Tag Archives: #quoteoftheday

Quote of the Day


“Ice burns, and it is hard to the warm-skinned to distinguish one
sensation, fire, from the other, frost.”

A.S. Byatt, Elementals: Stories of Fire and Ice

Yep, I had to write about the weather. For those of us living in Canada – the whole freaking country – and New England, this has been one of the most severe winter’s on record. How bad, you ask? It’s currently -23 with the wind chill in Toronto as I write this post, and it actually feels warm compared to the last three weeks.

We broke a record here yesterday for coldest temperature. In fact, the City of Toronto had to go to Ottawa to make an exceptional request yesterday: open up the federal armouries to house the homeless. Fortunately, Ottawa acquiesced.

On December 26, 1993 I experienced -70 degree weather, the coldest I’ve ever braved. (Interesting fact: If you stand outside naked at -70, your heart will stop in 60 seconds.) That being said, the last two days have felt colder than -70 here in the T Dot.

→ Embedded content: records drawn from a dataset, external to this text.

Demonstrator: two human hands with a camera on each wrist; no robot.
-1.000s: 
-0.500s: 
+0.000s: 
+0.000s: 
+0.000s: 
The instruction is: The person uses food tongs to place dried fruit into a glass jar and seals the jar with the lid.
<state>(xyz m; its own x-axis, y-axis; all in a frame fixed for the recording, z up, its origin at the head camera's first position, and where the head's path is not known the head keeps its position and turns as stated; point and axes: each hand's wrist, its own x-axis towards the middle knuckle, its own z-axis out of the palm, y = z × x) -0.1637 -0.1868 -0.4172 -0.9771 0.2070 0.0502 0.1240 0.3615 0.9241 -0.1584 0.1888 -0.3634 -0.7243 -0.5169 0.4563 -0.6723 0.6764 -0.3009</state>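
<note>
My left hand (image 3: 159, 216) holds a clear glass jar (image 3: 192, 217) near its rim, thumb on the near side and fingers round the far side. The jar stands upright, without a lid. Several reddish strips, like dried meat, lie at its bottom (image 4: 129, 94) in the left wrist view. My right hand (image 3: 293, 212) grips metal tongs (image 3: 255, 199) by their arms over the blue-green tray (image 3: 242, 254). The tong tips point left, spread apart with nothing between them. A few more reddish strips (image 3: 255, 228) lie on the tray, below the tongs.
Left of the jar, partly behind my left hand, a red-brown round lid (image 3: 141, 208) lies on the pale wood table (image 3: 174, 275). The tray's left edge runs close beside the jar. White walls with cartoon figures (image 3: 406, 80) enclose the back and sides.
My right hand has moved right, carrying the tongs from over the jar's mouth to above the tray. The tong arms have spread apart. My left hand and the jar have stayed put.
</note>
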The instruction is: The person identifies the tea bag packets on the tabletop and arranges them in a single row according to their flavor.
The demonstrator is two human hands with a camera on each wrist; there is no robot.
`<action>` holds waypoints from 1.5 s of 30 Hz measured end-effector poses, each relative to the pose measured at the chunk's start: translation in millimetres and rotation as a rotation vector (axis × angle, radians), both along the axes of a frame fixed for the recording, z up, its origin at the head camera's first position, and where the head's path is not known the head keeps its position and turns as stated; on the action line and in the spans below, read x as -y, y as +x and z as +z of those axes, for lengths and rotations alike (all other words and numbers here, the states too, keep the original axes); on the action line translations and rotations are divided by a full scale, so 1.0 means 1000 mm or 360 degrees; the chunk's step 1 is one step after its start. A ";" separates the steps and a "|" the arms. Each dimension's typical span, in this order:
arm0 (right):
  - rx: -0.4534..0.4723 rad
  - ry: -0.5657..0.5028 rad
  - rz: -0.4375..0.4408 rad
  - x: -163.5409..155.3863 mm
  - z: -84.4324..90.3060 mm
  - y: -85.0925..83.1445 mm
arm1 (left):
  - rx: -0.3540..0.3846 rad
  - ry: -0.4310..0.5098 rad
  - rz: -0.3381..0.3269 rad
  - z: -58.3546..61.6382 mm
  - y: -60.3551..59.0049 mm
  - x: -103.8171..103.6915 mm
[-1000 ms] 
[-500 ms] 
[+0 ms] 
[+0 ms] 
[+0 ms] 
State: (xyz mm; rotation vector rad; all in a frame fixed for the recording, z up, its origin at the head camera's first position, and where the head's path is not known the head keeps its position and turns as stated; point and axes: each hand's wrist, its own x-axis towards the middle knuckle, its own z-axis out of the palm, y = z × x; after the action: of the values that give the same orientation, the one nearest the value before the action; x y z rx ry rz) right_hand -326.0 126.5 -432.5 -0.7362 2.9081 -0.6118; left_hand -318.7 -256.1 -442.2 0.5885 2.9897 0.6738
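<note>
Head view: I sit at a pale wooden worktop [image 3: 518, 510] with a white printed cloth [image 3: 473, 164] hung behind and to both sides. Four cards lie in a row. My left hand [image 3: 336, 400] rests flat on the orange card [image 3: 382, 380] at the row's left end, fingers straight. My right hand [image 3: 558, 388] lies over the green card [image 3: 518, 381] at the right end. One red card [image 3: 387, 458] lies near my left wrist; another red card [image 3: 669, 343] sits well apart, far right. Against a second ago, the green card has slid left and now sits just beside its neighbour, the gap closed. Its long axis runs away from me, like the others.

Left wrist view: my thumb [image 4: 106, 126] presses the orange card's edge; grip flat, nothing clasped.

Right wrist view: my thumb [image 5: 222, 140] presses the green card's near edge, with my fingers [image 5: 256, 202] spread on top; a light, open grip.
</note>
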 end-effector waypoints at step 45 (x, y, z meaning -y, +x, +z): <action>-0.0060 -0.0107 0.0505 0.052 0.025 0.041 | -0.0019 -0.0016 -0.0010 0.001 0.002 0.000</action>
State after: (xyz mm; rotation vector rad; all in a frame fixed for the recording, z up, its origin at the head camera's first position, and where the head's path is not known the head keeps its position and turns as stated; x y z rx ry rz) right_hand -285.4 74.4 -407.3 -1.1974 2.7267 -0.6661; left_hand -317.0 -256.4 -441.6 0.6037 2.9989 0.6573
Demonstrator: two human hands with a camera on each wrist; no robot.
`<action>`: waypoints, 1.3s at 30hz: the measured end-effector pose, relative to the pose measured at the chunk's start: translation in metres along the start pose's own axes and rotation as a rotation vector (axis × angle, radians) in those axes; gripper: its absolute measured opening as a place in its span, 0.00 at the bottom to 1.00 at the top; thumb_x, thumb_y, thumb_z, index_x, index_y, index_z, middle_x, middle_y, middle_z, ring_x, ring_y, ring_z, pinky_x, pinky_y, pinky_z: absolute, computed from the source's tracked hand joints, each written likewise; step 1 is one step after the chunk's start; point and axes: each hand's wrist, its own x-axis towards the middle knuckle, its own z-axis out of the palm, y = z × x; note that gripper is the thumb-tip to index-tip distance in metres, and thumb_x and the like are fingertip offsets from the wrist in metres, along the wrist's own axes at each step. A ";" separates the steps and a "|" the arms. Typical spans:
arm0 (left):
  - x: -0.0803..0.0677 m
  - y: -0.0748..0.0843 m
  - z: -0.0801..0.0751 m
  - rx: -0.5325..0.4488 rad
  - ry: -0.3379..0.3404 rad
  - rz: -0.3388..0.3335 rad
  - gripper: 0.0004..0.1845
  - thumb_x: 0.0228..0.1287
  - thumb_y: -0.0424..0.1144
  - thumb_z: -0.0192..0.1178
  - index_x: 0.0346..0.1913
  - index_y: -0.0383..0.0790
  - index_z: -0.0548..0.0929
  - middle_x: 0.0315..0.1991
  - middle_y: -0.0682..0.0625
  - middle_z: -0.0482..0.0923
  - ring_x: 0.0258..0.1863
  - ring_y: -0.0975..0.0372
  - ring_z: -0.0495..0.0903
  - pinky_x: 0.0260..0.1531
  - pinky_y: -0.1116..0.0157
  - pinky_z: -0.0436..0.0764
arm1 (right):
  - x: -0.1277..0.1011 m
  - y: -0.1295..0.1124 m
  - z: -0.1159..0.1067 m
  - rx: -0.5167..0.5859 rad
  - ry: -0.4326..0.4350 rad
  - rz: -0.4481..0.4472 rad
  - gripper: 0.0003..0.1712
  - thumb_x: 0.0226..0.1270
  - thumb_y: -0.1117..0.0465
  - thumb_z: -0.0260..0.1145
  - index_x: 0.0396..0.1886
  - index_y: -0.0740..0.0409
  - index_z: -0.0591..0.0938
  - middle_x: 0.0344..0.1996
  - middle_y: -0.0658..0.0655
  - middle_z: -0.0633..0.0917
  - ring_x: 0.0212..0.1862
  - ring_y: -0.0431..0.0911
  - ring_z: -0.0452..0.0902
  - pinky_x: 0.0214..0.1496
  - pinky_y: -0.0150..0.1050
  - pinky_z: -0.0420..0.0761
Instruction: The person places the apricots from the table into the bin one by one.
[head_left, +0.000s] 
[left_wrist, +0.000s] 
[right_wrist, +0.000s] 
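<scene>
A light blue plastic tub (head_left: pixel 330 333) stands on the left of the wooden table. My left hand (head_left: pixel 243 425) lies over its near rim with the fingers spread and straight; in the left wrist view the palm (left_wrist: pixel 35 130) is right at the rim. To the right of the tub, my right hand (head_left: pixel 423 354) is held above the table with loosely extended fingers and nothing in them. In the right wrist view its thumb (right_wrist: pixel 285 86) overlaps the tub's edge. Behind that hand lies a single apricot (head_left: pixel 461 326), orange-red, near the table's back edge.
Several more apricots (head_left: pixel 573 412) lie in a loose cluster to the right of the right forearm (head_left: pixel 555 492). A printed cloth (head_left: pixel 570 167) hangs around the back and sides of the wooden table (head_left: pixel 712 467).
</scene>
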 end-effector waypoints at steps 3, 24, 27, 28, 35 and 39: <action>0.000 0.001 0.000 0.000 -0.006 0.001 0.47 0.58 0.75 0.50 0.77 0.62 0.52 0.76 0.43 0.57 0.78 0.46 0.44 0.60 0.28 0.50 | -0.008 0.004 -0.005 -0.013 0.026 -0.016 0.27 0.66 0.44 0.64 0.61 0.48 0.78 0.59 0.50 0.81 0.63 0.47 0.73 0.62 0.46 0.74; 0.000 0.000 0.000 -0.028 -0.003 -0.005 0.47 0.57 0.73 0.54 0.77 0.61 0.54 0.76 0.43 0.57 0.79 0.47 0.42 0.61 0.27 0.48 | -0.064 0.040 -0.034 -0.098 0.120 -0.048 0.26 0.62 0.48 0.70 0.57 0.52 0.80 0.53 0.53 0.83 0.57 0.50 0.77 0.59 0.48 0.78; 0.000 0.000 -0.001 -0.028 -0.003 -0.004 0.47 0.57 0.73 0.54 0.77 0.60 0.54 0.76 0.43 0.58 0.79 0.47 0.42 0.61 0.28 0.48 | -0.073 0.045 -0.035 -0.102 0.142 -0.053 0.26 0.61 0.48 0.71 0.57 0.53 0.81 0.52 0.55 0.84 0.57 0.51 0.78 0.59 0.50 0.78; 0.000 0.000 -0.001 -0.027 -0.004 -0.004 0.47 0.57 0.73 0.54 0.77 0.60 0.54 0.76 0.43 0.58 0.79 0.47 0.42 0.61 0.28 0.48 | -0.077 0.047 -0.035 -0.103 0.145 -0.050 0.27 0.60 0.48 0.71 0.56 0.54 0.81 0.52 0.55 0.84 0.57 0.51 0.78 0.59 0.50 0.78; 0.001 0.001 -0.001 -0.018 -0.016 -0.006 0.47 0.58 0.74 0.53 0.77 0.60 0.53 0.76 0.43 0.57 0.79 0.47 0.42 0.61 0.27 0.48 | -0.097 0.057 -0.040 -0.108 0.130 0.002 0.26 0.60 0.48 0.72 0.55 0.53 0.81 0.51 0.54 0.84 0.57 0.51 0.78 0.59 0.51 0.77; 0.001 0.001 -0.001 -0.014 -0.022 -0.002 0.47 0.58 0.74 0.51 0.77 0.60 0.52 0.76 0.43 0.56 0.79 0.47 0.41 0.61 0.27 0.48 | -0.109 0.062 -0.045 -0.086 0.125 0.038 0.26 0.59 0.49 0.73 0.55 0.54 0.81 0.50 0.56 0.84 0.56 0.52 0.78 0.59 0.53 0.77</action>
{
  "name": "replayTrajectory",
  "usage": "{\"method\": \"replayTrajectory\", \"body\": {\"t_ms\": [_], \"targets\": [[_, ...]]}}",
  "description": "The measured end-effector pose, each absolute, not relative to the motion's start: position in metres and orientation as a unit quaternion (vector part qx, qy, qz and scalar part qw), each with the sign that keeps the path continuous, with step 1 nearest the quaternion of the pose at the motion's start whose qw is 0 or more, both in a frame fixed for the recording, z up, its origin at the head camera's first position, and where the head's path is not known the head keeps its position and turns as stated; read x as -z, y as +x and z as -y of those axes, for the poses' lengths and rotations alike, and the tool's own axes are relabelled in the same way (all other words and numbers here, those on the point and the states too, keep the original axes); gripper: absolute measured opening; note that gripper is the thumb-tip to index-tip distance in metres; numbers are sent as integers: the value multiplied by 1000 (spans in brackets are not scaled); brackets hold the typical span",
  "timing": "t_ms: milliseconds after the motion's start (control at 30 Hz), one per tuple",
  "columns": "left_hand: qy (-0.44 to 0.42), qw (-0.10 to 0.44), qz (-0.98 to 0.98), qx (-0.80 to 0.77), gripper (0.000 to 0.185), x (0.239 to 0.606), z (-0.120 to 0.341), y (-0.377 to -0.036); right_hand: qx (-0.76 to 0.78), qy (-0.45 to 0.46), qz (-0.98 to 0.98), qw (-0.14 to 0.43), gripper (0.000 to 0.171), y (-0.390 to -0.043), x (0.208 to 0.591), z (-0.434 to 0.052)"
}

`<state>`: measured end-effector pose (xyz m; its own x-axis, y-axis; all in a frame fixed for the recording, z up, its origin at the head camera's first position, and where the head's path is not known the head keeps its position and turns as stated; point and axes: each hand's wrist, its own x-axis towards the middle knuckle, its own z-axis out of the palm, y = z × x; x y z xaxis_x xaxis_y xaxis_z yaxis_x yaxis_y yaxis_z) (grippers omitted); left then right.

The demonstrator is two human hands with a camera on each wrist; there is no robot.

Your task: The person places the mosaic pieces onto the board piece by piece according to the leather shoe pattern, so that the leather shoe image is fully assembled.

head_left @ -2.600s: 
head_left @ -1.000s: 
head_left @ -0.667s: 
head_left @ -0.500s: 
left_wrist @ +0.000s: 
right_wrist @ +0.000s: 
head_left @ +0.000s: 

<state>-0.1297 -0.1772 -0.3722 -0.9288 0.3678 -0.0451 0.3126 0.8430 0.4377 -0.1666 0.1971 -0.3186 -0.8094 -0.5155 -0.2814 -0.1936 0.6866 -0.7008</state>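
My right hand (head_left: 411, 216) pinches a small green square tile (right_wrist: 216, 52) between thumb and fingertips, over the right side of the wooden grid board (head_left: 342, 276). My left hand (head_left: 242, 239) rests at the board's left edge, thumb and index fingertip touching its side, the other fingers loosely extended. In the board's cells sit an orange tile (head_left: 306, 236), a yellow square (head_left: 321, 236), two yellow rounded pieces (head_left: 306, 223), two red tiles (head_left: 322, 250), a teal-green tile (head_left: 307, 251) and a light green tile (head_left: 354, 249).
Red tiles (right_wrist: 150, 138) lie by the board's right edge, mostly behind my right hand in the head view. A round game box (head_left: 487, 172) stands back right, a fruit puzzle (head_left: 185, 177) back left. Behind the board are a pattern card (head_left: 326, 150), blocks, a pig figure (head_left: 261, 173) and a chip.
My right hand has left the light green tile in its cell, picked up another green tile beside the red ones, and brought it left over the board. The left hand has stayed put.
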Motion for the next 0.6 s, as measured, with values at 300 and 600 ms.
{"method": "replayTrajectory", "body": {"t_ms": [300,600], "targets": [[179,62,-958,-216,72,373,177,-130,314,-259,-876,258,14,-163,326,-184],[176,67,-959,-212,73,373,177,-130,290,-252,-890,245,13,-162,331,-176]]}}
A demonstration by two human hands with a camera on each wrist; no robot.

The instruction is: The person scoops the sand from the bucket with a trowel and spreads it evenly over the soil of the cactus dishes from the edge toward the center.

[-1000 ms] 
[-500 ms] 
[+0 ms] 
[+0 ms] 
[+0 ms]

After five minutes outside in full winter gear, I thought I’d developed frostbite in my fingers – and I had gloves on.

So, yeah, winter sucks.

But back to Dame Byatt! Not only is she an exceptional writer (Possession was a masterpiece), but she’s the heavyweight responsible for helping put a young go-getter named David Mitchell on the literary map; it was she who read an advanced reading copy (ARC) of his second novel, number9dream, and championed him before anyone (except me, of course) knew the limitless potential Mr. Mitchell possessed.

With respect to today’s QOTD, I like the imagery Dame Byatt evokes in this one sentence because, as I’ve felt these past few weeks, when it gets this cold it really is difficult to distinguish between the sting of being burned by fire and the acute pain that an Arctic wind can inflict on exposed (and sometimes covered) skin.

Please, all mountain gods, bring an end to this winter torment and usher in spring early this year. We deserve it!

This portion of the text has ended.